Page MenuHomePhabricator

Elasticsearch instabilities on eqiad search cluster
Closed, ResolvedPublic

Description

Saturday August 6 from 7:55 to 8:15am UTC, we have experienced a significant slow down on elasticsearch eqiad cluster. The issue started with curl pool rejection before 7:55am on mediawiki API servers and peaked with threadpool rejections on elasticsearch. The issue solved itself with no external interaction. The following days, multiple spikes on curl rejections from API server were observed.

We observed higher than usual system load on all but 3 elasticsearch servers during the issue. The 3 servers not having higher load are 3 servers not hosting any shard from enwiki. We suspect that the issue is related to more expensive enwiki queries being run at that time.

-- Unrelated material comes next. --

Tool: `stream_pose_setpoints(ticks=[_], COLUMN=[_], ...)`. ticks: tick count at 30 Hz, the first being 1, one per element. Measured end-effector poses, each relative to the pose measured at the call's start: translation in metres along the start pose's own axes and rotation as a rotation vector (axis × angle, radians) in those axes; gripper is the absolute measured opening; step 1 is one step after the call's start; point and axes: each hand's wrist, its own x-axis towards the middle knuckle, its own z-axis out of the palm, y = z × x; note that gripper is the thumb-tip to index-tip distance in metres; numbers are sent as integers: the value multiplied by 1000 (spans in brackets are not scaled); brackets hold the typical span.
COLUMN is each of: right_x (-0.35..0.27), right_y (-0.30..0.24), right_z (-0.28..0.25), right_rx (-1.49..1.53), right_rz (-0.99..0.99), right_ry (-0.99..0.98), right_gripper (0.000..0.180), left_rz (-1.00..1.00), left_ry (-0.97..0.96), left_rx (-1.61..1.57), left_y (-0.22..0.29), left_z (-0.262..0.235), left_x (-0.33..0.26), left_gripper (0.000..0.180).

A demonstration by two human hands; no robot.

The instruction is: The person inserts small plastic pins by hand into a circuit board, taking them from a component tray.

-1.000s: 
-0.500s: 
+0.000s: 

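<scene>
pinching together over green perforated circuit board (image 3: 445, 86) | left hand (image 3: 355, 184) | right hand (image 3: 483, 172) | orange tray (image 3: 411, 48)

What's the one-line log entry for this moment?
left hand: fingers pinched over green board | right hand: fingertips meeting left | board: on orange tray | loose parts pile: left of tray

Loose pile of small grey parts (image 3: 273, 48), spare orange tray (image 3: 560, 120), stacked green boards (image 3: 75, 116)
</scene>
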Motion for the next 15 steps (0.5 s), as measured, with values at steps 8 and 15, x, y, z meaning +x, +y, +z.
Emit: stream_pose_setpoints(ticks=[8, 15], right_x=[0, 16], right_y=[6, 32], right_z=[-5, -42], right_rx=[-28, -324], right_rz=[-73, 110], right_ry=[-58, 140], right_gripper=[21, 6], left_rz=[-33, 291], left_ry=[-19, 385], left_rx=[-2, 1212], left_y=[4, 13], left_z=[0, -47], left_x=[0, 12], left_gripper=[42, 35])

Investigation are ongoing with the help of @dcausse.

Event Timeline

Gehel created this task.Aug 9 2016, 5:51 PM
Restricted Application added a project: Discovery-Search. · View Herald TranscriptAug 9 2016, 5:51 PM
Restricted Application added a subscriber: Aklapper. · View Herald Transcript
debt triaged this task as High priority.Aug 9 2016, 5:59 PM
debt edited projects, added Discovery-Search (Current work); removed Discovery-Search.

The hotthread log reports some phraseFreq which is an indication that a costly phrase query is probably running, we could probably check CirrusSearchRequestSet in hive for suspicious queries with a " for enwiki during that period.

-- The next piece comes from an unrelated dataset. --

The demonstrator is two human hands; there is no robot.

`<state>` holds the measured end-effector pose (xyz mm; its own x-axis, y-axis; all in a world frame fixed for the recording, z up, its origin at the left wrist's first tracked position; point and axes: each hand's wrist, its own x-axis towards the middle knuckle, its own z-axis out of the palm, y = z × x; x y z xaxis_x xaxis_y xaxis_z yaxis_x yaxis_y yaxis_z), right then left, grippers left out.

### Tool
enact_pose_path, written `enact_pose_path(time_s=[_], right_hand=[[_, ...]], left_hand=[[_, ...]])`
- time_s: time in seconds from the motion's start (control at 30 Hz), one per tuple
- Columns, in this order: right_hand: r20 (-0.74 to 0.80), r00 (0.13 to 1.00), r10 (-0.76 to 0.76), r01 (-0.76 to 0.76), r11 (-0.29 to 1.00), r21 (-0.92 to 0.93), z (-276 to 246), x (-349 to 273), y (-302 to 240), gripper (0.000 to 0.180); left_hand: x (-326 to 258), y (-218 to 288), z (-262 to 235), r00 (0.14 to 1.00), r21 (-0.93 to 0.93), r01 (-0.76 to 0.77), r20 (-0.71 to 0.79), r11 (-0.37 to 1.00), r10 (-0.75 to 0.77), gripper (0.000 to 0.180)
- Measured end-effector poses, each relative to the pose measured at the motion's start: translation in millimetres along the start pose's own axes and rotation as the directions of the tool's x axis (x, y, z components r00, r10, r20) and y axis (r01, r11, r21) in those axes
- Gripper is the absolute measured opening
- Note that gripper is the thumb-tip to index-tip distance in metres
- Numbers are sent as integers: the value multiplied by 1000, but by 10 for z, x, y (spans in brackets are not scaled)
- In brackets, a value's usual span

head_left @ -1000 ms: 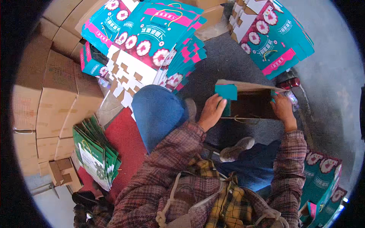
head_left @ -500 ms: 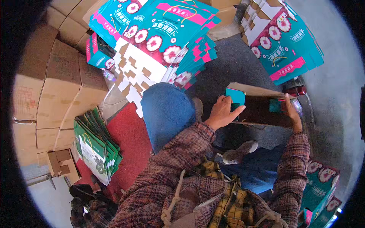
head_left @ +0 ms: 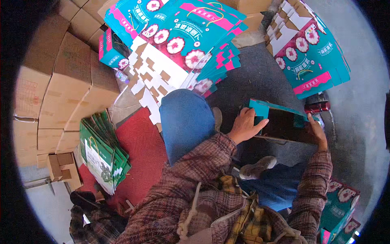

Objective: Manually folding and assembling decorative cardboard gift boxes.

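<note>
- While folding goes on, mid-assembly, judging by the shape: teal carton (head_left: 284,124) half-formed, open brown inside up, on the grey floor just past the blue-clad knee (head_left: 187,122).
- Stacked well left of that carton: brown shipping boxes (head_left: 61,89), at least six faces countable, more hidden at the rim.
- Fanned out beyond the carton: two heaps of flat teal-and-pink blanks (head_left: 183,36), second heap (head_left: 313,53) to its far right; sheets too many to count.
- Leaning left of the knee: one bundle of green bags (head_left: 101,152) on the red mat (head_left: 140,150).
- Left hand (head_left: 245,126): spread flat, pressing the carton's near-left flap.
- Right hand (head_left: 317,132): curled over the right edge, pinching it.
- Next, likely: tucking flaps square while steadying both ends.
</note>
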<state>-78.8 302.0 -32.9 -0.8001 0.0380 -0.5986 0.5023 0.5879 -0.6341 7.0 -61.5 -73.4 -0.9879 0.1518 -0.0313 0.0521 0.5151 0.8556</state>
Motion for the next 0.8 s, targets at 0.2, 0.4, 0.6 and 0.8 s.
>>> enact_pose_path(time_s=[0.2,0.4,0.6,0.8], right_hand=[[-26,1000,-12,13,999,32,-53,162,214,50],[7,1000,-26,25,995,91,5,83,136,51],[-49,997,-52,55,996,72,-53,190,280,60],[-36,999,6,-2,994,113,5,109,167,78]], left_hand=[[9,36,11,1000,19,-13,-19,1000,14,59],[-2,42,-27,1000,2,-7,9,1000,7,60],[13,15,54,994,11,-76,-72,997,77,55],[13,-66,113,981,37,-120,-151,992,124,55]])
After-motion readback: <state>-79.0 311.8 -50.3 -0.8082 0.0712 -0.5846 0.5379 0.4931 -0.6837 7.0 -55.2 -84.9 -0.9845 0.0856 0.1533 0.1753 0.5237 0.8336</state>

EBernhardson added a comment.EditedAug 15 2016, 5:29 PM

Ran a few exploratory queries, first verify we collected relevant info in hive:

This first query checks the # of queries and the time spent on those queries. Outside of the problem area it's reporting 50-60k queries/minute and around 8e6 ms/minute spent on search requests. Entering the problem area request rate drops to 10-15k queries/minute and the time spent jumps to 1.5e8 ms/minute. This lets me know we certainly recorded the problem area and what data to zoom in on.

Results in: P3830

select minute, count(1) as count, sum(tookms) as sum, sum(tookms)/count(1) as ms_per_req
  from (select from_unixtime(60*floor(ts/60)) as minute, tookms
          from wmf_raw.cirrussearchrequestset
          where year=2016 and month=8 and day=6 and hour between 7 and 8
       ) x
 group by minute
 order by minute asc
 limit 9999;

Next look is at the top 100 requests by time spent during the problem period. This doesn't end up too interesting, lots of write requests, a variety of namespace lookups that probably would have then done another request if they had finished. Results in P3831 (contains raw user queries, so under WMF-NDA policy so i don't have to sanitize). The interesting thing here is the timing, we have requests that issued two namespace queries to elasticsearch and took up to 5 minutes to complete. With some digging I've found that we don't appropriately set any timeouts on namespace requests. I highly doubt this is the source of our problem, but it's certainly something we should fix.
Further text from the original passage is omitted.